ライラも不確定情報という事で話はしていなかったようだ。
「まさにその話だ。俺の方にもその情報は来ていてな。配下の奴をミリガルド帝国の西都に潜ませてるんだ。…で、今朝そいつから連絡があった。どうも近日中に動き出すらしい。」
「…戦争が始まるんですね?」
「おいおい、オスガルド領のギルドがその情報掴んでるくらいならフレンブリード領の領主やギルドだってもちろん知ってるんだろ?それなら必要な戦力整えることもできる。そう簡単に攻めてくるなんて決断できないんじゃないのか?」
エリオの疑問は最もだ。
「今のフレンブリード領主って覚えてる?」
「…確か第二王子じゃなかったか?そうだ。王族が治めてんだろ?王都からだって戦力引っ張り放題じゃないのか?」
「それが、無能なのよ。

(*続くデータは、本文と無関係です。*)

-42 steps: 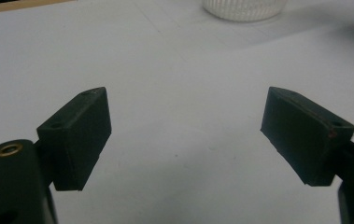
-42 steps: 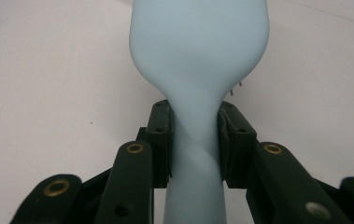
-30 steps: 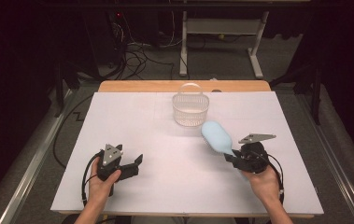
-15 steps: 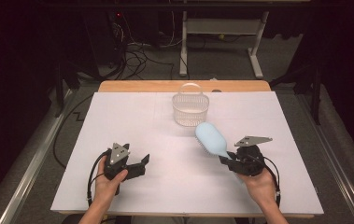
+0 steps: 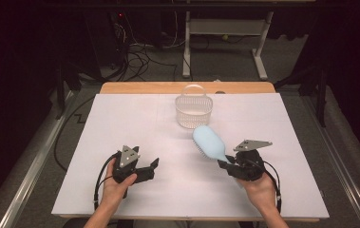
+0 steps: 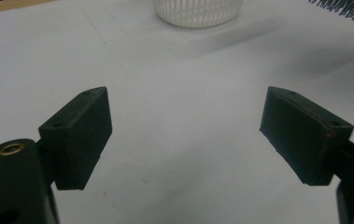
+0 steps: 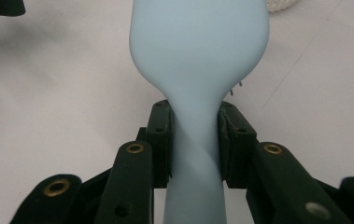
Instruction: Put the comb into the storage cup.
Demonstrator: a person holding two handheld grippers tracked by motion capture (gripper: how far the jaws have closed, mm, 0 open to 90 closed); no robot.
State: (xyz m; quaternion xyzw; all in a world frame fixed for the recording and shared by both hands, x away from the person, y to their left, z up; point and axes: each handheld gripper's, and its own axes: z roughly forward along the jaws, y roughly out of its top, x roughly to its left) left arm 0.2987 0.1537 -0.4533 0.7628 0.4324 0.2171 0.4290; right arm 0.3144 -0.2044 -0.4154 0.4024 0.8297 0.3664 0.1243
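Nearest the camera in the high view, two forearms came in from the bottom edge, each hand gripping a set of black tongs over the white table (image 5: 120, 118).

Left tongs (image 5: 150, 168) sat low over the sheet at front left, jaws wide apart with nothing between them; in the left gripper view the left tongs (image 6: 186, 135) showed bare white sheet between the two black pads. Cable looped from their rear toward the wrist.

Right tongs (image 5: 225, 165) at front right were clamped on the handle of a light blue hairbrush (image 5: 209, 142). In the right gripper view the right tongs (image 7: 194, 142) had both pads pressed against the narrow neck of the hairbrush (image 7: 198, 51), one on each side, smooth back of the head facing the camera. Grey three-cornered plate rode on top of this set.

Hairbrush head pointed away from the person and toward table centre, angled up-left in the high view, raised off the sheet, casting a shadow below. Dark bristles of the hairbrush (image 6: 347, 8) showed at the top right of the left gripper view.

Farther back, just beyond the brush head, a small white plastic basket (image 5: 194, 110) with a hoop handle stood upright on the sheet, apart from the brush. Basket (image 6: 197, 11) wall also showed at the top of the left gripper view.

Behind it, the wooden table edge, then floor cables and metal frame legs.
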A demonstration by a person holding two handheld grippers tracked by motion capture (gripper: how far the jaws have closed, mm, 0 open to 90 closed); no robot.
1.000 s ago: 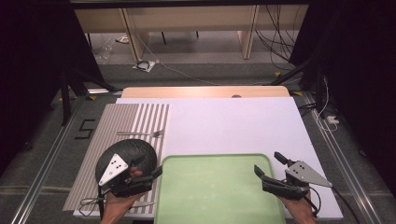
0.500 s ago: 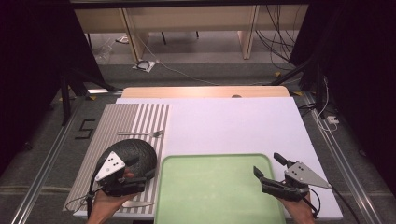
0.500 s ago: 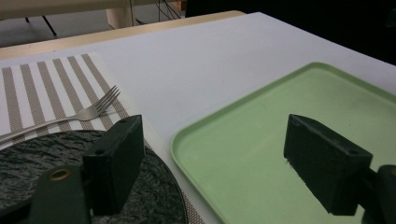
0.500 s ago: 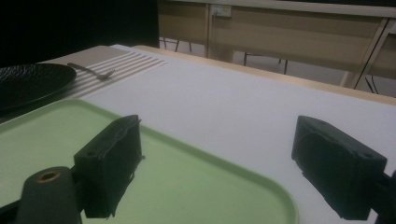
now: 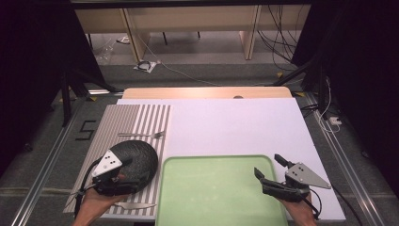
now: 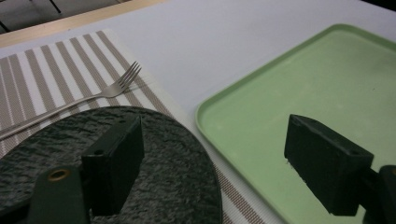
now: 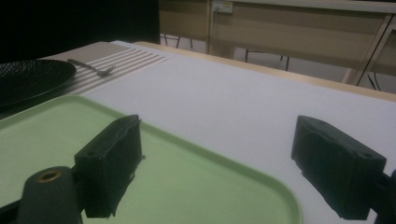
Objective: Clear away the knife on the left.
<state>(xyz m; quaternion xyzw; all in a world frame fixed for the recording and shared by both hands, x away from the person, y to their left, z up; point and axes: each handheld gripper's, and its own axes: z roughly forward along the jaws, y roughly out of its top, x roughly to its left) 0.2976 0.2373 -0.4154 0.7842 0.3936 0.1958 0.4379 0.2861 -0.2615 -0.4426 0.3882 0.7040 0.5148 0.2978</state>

」
「え?」
「何でも王戦の選考基準に税収という項目があるってことで、領主に着くなり税金を一律3倍に上げたらしいわ。」
ライラがおれの方を見る。
情報のすり合わせかな?
おれは肯定の意味を含めて頷く。
「3倍って…。」
「呆れるしかないでしょう?他にも細かい話はあるんだけど、要はその悪政に耐えかねた住民や兵士が移住をしていってるのよ。兵士の数なんて以前の1/5くらいになっているらしいわ。」
俺はそれも首肯する。
エリオはついに黙ってしまった。
どうやらミリガルド帝国の侵攻が現実的にありうるものだと認識し、それからの事を考えているようだ。

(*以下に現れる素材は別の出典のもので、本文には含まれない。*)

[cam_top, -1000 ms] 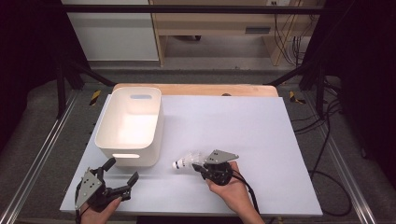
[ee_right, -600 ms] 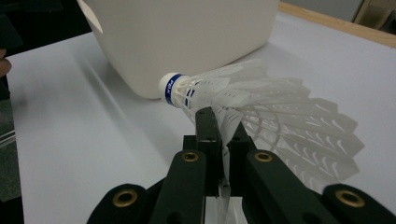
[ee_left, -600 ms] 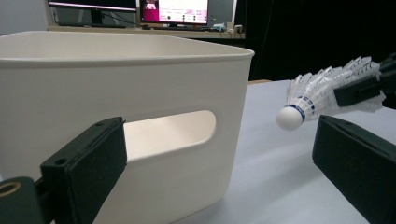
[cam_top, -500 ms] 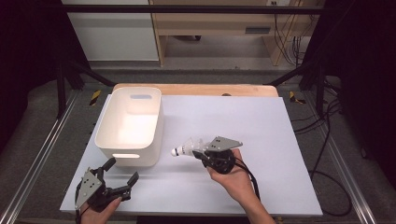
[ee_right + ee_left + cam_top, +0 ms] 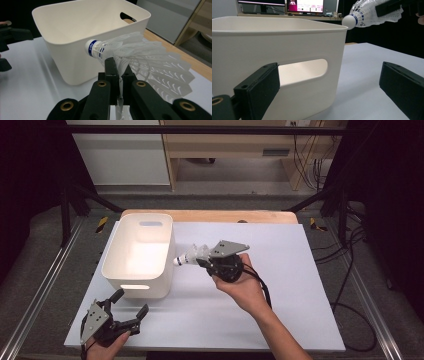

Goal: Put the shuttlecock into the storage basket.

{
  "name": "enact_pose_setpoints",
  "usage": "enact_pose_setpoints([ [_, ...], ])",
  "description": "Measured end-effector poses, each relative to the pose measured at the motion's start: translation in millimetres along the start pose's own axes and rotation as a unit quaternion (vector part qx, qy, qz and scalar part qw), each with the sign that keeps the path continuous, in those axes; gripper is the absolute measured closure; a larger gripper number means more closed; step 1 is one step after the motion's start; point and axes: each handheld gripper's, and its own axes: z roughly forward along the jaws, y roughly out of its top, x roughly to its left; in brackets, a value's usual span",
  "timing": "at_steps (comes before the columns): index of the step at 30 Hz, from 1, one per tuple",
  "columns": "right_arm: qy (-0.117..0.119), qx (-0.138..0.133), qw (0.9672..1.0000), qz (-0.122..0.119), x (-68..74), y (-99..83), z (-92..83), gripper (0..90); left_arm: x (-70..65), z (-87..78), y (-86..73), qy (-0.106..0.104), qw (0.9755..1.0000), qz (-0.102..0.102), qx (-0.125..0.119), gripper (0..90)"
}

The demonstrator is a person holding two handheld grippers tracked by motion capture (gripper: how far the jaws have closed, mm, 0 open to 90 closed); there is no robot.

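A white feather shuttlecock [image 5: 189,256] [image 5: 135,62] [image 5: 367,12] hangs in the air just right of the white plastic bin [image 5: 116,265] [image 5: 75,57] [image 5: 274,45], cork end toward the bin. My right gripper [image 5: 199,258] [image 5: 117,72] is shut on its feathers, held up off the table. Down at the table's near left corner my left gripper [image 5: 131,304] [image 5: 329,92] rests open, nothing between its pads, facing the bin's near wall with its handle slot.
The white table top [image 5: 280,270] stretches right and in front of the bin. A wooden strip [image 5: 210,216] runs along its far edge. Metal rails and cables flank the table on both sides.
My right gripper has risen from the table with the shuttlecock and moved toward the bin's right rim. The left gripper has stayed where it was.
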Motion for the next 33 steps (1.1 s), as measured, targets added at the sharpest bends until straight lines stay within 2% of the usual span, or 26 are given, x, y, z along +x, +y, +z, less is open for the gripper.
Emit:
enact_pose_setpoints([
  [10,0.009,-0.007,0.9999,-0.008,-5.5,35.4,17.7,88.7,0.1,0.4,-0.2,0.0,1.0,0.0,0.0,3.1],
  [11,0.013,-0.01,0.9999,-0.007,-6.8,43.7,24.0,88.6,0.1,0.6,-0.2,0.0,1.0,0.001,0.002,3.1],
  [17,0.02,-0.008,0.9997,-0.015,-5.8,61.3,40.5,88.6,0.8,0.1,0.2,0.001,1.0,0.0,0.0,3.1],
  [33,0.034,0.008,0.9986,-0.039,1.9,79.7,78.5,88.6,0.0,0.1,0.6,0.0,1.0,0.003,-0.001,3.1],
])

「ライラさん。この件について王都の方で動きがあったりとかは聞いていないか?」
「…これも不確定情報なのだけど、近衛騎士団を含めた2万の兵士が王都を発ったという情報があるわ。ただ、出立は数日前だから数日中に侵攻があるとするととても間に合わないわね。」
これは新情報だ。
そうガルド領主の情報を受けて王が派兵を決定したか。
あるいは第二王子が要請した可能性もあるが、現状ではどっちかは分らんな。
しかし…数日前ならミリガルド帝国の侵攻開始には間に合わなくともフレンブリード領全域が完全に落としきられる前には着くかもしれないくらいのギリギリのタイミングだな。
…なぜか作為的なものを感じずにはいられない。
それはライラさんも同じだったようだ。
「現王は非常に頭が切れる人です。普段は穏やかですが法には厳しい所もあり、親族と言えど一線を越えれば厳罰の対象にもなるでしょう。…おそらくですが、第二王子の管理者としての能力・動きを見ていて、もうこれ以上は待てないというタイミングで派兵を決定したものと思います。」
「その根拠は?」
「2万の兵を派兵するとなると、人員・物資を集めるだけでも時間が掛かります。その兵を派遣している間の王都の守りや治安にも配慮しなければなりませんし。どうにもこの派兵が以前から計画してた内容に見えるんです。」
「なるほど。だがそのやり方では多数の死人が出るな。」
「ええ、侵攻を受けるという構図になりますから…。ジークさんのお願いと言うのはそのあたりにあるんですか?」
流石に鋭い。
「ああ、フレンブリードのハンターギルドに情報を流して、信じる者だけでも逃げ出す準備をさせてほしい。スリアドのマスターなら俺の名前を出せば信じるだろう。」
「…侵攻が確かであるなら異はありません。やりましょう。しかしどれだけの人が信じてくれるか…。多くの血が流れることになりそうですね…。」
「いや、俺も動くから一般市民の血はほとんど流れないぞ?」
「え?」
これにはライラさんも意味が分からないという顔をしている。
「第二王子の動向次第だが、第二王子が臆病であるほど王国側の被害は減るだろう。場合によっては被害なく行けるかもな。」
「え?…ええ??」
混乱するライラさん。
「避難してくれる人が多ければそれだけ護衛対象も減るから助かるんだ。じゃあよろしく頼む。」
そう言って俺はギルドマスター室を出て行った。
何か事件がある度振り回されるハンターギルドの方々が不憫ですね。
特に戦地になっているアセットさん(フレンブリード領スリアドのギルドマスター)なんかは倒れないか心配です。